Smart Card Technology & Getting Started in the Open Source World

Introduction

In the last year or so in my current position, I’ve been fortunate enough to have some time to explore and experiment with smart card technology.  In particular, I’m talking about smart cards based on the Java Card and Global Platform standards.

I now have a pretty solid understanding the above standards, and at this point, I have even developed some (small) custom Java Card “applets” as well as some changes to the open source “Coolkey” applet that my current organization uses to store its client PKI certificates and (most importantly) secure the associated RSA private keys.  Red Hat has even been kind enough to check in some of my (small) changes to their applet.

Anyway, I still STRONGLY believe that smart card technology (or something similar with a secure element) is the only reasonably-secure way to distribute PKI certificates to end-users (and ensure the keys aren’t stolen by the first piece of desktop malware that comes along).  Despite this opinion, I must say that the last 1.5 years of work in my job has consisted of MANY moments of horror; I’ve left my office multiple times in a state of semi-shock, after some random discovery where I’ve realized that smart card technology is actually much less secure than it seems to be on the surface.

Largely, my discoveries to this point have been specific flaws in vendors’ implementations of smart card technology and/or the card management systems themselves; however, the standards currently implemented by most card vendors and management systems also leave much to be desired.  In particular, the “master keys” of most smart cards today are based on two-key TDES, which is pretty weak. Also, the SCP01 and SCP02 protocols (using the two-key TDES crypto) are also largely “home-grown” and therefore somewhat naive.

Fortunately, it appears that the Global Platform committee has been steadily pressing forward with modernizing the algorithms used in the underlying card management protocols, which should help improve the situation once card vendors and card management systems catch up and actually implement the newer standards.  In particular, SCP03, which allows for AES-128 and AES-256 symmetric management secrets (derived from base “master keys” using NIST standard algorithms for key derivation) seems a lot stronger to me.

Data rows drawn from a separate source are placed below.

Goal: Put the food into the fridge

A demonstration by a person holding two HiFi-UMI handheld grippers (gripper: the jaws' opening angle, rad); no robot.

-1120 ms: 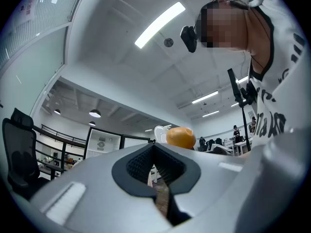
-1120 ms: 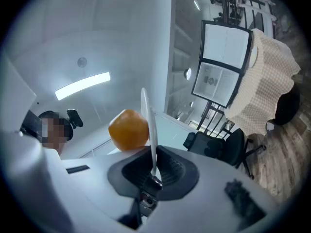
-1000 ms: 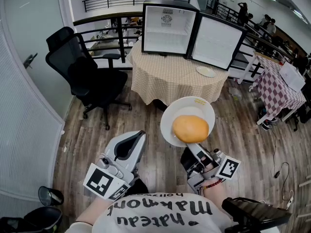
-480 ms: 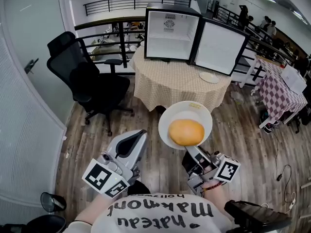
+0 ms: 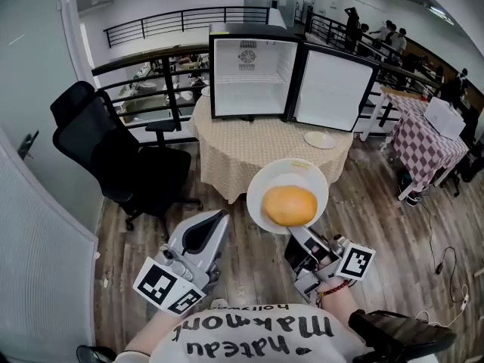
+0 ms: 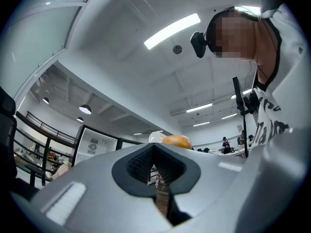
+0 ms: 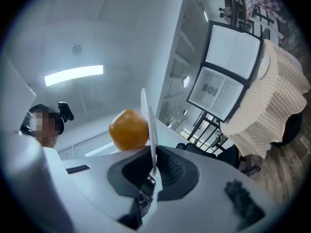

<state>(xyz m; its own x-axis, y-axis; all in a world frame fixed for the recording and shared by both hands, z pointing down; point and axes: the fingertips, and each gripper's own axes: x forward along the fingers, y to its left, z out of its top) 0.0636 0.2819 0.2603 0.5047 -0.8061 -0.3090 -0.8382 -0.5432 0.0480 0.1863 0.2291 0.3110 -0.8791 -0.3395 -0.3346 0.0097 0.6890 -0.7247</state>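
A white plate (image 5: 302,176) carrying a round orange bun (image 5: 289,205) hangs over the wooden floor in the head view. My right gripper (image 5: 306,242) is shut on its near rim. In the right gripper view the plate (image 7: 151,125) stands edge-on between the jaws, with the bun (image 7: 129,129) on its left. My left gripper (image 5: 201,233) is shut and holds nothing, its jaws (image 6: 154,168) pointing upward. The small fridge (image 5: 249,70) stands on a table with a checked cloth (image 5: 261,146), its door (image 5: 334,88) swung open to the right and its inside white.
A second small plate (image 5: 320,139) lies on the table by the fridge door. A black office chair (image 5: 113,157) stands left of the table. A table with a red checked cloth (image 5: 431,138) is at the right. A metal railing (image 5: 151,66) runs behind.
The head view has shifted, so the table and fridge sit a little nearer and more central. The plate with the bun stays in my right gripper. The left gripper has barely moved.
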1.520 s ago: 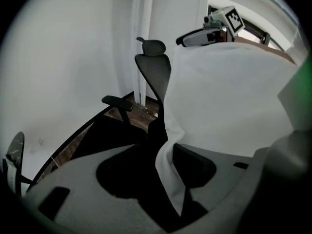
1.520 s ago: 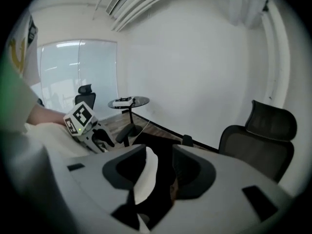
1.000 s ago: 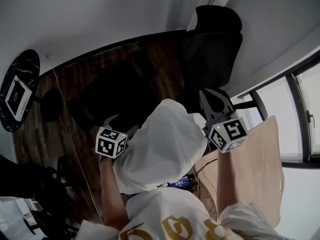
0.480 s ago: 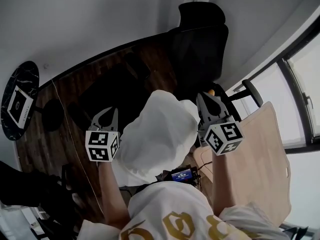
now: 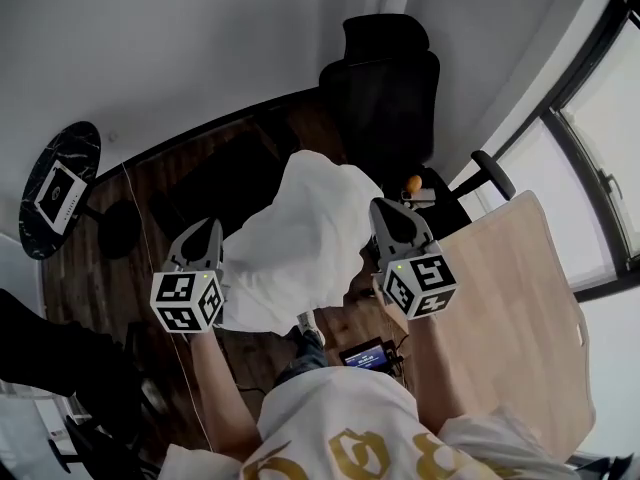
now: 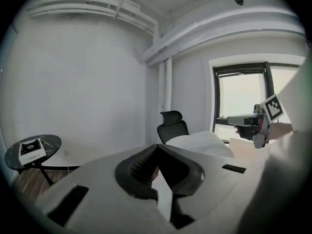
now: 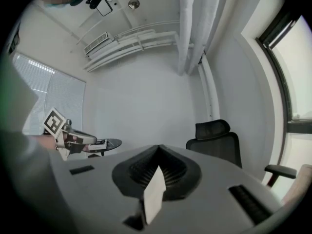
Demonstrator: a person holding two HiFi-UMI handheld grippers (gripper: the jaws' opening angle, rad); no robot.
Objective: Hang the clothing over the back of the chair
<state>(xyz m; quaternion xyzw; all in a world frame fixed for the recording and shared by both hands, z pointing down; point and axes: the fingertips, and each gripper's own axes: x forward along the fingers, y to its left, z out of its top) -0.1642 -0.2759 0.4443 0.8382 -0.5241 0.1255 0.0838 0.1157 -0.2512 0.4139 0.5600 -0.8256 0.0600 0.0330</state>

Existing Open Source Tools

When tinkering with smart cards, in my opinion, there are a few “must have” tools of the open source world that everyone should have:

  • libglobalplatform / GPShell (http://sourceforge.net/projects/globalplatform/) – Useful for setting up SCP01 or SCP02 secure channel sessions with Global Platform compliant cards.
  • Smartcard Sniffer (https://github.com/ea/smartcard-sniffer) – Useful for capturing raw APDU traffic generated by programs on MS Windows systems.  This is helpful for gaining understanding of what all that “middleware” and “card management” software is actually doing to your cards under the hood.  (On Linux systems, of course, you don’t need something like this tool because pcscd will do it for you.)
  • GlobalPlatformPro (https://github.com/martinpaljak/GlobalPlatformPro) – I haven’t yet had time to tinker with this tool/library, but it looks like a fast-rising competitor to libglobalplatform / GPShell.

My (Minor) Open Source Contributions

I’ve always wanted to become involved with an open source project but never have known how to begin.  One large benefit of my digging into smart card technology and some of these open source tools, is that I’ve finally had the opportunity to become a (very minor) open source contributor.

In particular, after emailing Karsten Ohme (the leader of the libglobalplatform / gpshell project) about the possibility of integrating the NSS library to GPShell (to add support for master keys stored on an HSM), Karsten granted me commit rights.  While most of my tinkering has been done in a separate branch (as the code is not production-ready), I’ve stumbled upon and fixed multiple minor bugs in the globalplatform library, and I’ve been able to merge those fixes back into trunk.

In addition, in support of my research on smart cards, I created a command tool which I (unimaginatively) named “SCP01Intercept”, and I’ve committed it to SourceForge under the GPL (see http://sourceforge.net/projects/scp01intercept/).  This tool is a sort-of “poor-man’s wireshark” for smart cards; you feed it a sequence of APDUs that were sent to a real smart card and also feed it the GP keys for that smart card.  The tool then “follows” any GP SCP01 “secure channel” session establishments, independently derives the SCP01 session keys for the session, and decrypts/outputs the encrypted command APDUs (sent within that session) for you. This can be incredibly useful for determining how your smart card management system of choice is working (provided you know the master keys for your smart cards).

Finally, if I’ve held your interest this long, you may also want to take a look at the few (very simple) github repositories that I’ve started. In particular, my coolkey_globalplatform repository is an initial attempt by me to add support for the newer Global Platform 2.1.1 and 2.2.1 Java Card APIs to the Red Hat “Coolkey” Java Card applet.